### The problem
In the lines below, count those containing the word "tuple" and give the number alone.

### Record extracts

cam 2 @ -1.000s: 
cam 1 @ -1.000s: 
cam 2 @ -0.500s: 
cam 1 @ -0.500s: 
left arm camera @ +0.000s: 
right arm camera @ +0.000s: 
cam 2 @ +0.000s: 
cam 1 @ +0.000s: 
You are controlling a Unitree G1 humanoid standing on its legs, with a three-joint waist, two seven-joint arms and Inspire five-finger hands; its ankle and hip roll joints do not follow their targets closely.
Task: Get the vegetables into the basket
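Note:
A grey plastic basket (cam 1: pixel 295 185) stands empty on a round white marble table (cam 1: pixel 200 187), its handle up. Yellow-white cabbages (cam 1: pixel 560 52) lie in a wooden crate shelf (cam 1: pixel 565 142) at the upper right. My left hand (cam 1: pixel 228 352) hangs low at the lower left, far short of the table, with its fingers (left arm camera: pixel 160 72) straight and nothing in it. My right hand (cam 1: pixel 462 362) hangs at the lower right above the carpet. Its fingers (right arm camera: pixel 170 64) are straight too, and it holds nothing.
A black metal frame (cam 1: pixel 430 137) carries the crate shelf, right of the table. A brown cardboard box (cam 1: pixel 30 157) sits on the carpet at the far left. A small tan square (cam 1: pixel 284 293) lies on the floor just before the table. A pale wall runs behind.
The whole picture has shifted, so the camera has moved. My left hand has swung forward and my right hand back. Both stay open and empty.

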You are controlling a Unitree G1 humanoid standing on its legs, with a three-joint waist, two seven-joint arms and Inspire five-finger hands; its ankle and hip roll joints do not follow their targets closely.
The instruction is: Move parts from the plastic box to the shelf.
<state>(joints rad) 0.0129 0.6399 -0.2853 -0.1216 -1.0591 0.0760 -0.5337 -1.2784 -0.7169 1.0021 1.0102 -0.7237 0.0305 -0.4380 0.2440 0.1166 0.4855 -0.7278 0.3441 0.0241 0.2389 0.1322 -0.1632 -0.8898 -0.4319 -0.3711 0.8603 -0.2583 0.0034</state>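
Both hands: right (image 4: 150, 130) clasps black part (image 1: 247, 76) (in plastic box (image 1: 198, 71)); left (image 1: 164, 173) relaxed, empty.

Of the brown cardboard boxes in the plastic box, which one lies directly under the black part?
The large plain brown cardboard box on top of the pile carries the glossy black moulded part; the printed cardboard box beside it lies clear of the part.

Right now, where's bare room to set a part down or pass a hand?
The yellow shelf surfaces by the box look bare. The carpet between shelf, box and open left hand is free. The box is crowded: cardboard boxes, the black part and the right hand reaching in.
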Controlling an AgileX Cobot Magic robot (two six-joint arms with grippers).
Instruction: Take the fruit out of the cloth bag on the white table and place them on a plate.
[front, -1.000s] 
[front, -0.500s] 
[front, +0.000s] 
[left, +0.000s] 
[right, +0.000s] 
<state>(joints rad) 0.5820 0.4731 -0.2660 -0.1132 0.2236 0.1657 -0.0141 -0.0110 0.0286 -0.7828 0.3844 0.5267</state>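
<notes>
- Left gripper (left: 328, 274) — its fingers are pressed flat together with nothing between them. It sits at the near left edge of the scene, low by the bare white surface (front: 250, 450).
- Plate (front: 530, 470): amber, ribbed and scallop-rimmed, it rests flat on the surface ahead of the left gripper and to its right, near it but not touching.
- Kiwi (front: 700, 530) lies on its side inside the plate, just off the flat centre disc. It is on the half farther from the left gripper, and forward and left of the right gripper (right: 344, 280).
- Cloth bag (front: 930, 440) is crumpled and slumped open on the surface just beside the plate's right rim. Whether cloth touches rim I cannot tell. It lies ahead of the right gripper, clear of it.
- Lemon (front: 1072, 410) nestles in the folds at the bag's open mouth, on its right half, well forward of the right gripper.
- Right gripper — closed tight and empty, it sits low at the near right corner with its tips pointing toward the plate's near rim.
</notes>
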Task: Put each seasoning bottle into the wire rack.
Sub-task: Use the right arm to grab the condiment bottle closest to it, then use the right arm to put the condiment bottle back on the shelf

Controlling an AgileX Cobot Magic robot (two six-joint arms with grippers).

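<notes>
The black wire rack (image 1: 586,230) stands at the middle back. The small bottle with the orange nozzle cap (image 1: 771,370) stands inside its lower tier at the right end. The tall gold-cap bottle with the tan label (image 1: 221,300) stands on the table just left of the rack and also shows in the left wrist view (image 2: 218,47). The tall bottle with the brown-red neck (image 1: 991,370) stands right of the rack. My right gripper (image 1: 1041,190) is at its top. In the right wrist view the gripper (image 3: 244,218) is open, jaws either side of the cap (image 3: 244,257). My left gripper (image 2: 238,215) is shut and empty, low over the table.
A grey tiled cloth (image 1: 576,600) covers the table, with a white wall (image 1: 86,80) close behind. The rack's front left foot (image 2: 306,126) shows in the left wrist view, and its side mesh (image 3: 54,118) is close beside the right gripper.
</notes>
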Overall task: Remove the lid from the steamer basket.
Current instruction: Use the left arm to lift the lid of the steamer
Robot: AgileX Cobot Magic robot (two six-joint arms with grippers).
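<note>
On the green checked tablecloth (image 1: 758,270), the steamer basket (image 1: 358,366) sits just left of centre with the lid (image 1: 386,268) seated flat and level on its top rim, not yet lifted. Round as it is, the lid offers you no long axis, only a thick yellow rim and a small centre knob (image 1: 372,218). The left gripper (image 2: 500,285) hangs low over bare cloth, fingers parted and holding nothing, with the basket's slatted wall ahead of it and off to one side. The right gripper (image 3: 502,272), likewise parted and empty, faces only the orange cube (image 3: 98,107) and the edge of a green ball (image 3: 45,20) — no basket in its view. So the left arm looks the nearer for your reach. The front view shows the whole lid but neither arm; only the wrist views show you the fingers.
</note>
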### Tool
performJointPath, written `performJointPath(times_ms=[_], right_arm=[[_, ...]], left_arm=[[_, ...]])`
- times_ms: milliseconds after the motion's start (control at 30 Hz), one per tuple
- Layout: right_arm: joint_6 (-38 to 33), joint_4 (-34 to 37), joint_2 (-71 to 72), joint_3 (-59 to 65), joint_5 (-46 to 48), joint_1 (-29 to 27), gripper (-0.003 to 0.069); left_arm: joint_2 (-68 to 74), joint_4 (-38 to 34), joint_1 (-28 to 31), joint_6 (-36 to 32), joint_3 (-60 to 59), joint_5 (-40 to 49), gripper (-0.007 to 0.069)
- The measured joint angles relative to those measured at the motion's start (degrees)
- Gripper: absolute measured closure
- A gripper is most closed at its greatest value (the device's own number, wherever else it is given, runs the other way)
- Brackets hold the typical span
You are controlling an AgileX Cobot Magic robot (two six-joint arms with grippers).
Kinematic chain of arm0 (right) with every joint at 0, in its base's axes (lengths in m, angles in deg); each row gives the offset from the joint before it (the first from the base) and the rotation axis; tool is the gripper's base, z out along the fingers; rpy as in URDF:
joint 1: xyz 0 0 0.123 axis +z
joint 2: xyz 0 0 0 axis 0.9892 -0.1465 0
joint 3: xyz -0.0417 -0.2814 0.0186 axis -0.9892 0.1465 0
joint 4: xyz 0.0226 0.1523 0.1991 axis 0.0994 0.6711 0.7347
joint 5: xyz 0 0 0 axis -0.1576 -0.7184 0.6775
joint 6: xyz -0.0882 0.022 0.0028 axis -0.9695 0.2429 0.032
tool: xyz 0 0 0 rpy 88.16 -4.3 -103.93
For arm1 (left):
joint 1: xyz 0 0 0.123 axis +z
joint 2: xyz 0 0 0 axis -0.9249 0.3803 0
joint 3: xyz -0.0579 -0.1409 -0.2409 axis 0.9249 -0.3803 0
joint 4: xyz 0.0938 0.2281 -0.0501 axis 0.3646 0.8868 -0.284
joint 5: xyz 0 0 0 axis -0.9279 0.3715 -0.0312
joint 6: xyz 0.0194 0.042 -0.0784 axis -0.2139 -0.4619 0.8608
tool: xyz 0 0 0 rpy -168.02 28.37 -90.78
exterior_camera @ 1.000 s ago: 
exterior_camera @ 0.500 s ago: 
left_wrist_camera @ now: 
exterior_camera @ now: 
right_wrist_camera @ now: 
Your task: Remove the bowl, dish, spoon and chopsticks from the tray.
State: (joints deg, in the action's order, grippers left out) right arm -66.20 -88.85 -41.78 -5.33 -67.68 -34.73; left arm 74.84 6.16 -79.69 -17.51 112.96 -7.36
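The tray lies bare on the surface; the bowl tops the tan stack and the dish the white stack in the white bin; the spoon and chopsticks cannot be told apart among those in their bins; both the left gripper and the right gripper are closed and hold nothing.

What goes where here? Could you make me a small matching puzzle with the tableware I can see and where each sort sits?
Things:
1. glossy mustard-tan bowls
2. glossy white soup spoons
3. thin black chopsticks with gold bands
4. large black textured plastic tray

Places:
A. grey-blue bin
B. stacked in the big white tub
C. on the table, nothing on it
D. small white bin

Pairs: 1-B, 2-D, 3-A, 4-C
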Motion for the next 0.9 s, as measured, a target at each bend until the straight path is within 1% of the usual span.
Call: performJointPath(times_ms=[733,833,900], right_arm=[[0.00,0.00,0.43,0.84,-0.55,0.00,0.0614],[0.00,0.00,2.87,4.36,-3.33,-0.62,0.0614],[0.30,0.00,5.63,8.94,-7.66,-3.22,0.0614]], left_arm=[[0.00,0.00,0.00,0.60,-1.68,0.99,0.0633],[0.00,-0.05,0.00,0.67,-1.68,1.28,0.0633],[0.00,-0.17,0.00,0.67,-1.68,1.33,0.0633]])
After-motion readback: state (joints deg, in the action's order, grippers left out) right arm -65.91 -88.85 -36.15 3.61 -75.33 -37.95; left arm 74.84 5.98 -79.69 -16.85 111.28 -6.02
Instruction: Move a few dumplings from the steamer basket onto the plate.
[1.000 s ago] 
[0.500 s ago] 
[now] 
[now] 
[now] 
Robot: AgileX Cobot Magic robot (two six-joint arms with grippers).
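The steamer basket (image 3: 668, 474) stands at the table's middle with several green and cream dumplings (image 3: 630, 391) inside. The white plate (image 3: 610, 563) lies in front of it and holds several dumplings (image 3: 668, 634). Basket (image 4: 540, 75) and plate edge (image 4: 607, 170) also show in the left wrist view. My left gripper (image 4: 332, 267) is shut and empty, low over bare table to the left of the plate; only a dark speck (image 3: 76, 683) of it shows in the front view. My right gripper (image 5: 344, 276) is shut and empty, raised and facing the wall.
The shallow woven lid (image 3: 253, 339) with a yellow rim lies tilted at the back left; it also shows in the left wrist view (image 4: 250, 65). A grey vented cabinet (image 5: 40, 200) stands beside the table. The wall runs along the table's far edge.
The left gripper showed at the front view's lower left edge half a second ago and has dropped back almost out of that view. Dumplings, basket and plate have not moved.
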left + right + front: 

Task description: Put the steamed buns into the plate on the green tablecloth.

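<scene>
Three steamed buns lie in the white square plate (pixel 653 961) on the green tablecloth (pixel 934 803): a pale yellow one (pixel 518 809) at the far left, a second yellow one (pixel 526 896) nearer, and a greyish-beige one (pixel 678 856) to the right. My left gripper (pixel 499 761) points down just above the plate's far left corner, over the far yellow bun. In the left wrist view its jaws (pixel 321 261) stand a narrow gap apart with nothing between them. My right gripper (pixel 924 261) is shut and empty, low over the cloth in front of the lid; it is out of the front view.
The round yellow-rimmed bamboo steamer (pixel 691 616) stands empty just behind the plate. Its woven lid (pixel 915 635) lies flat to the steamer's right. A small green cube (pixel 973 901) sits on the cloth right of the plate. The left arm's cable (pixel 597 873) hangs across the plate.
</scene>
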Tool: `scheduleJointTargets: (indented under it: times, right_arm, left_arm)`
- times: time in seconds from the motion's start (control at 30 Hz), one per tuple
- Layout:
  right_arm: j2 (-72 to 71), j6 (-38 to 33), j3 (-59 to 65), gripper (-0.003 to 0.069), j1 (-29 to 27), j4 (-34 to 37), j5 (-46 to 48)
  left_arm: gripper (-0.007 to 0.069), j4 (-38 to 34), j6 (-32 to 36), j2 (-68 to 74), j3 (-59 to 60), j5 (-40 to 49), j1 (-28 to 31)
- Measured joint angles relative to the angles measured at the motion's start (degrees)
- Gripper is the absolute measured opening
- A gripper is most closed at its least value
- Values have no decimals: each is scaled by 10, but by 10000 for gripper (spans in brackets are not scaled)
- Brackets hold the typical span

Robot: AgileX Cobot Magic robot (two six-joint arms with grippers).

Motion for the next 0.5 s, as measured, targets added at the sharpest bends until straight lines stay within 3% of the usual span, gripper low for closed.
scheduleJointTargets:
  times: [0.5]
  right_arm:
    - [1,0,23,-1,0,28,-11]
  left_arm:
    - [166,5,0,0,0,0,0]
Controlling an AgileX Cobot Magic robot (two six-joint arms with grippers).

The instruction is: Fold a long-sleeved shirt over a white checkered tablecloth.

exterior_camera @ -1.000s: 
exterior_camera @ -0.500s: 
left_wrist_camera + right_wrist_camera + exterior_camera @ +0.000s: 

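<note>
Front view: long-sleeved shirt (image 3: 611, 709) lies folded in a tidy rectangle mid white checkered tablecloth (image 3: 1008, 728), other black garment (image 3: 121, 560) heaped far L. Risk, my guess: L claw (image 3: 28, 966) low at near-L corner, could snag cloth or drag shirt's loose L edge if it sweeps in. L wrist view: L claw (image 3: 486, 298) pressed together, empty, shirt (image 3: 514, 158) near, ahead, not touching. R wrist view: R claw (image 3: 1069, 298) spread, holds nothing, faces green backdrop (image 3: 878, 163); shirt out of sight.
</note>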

### Answer
2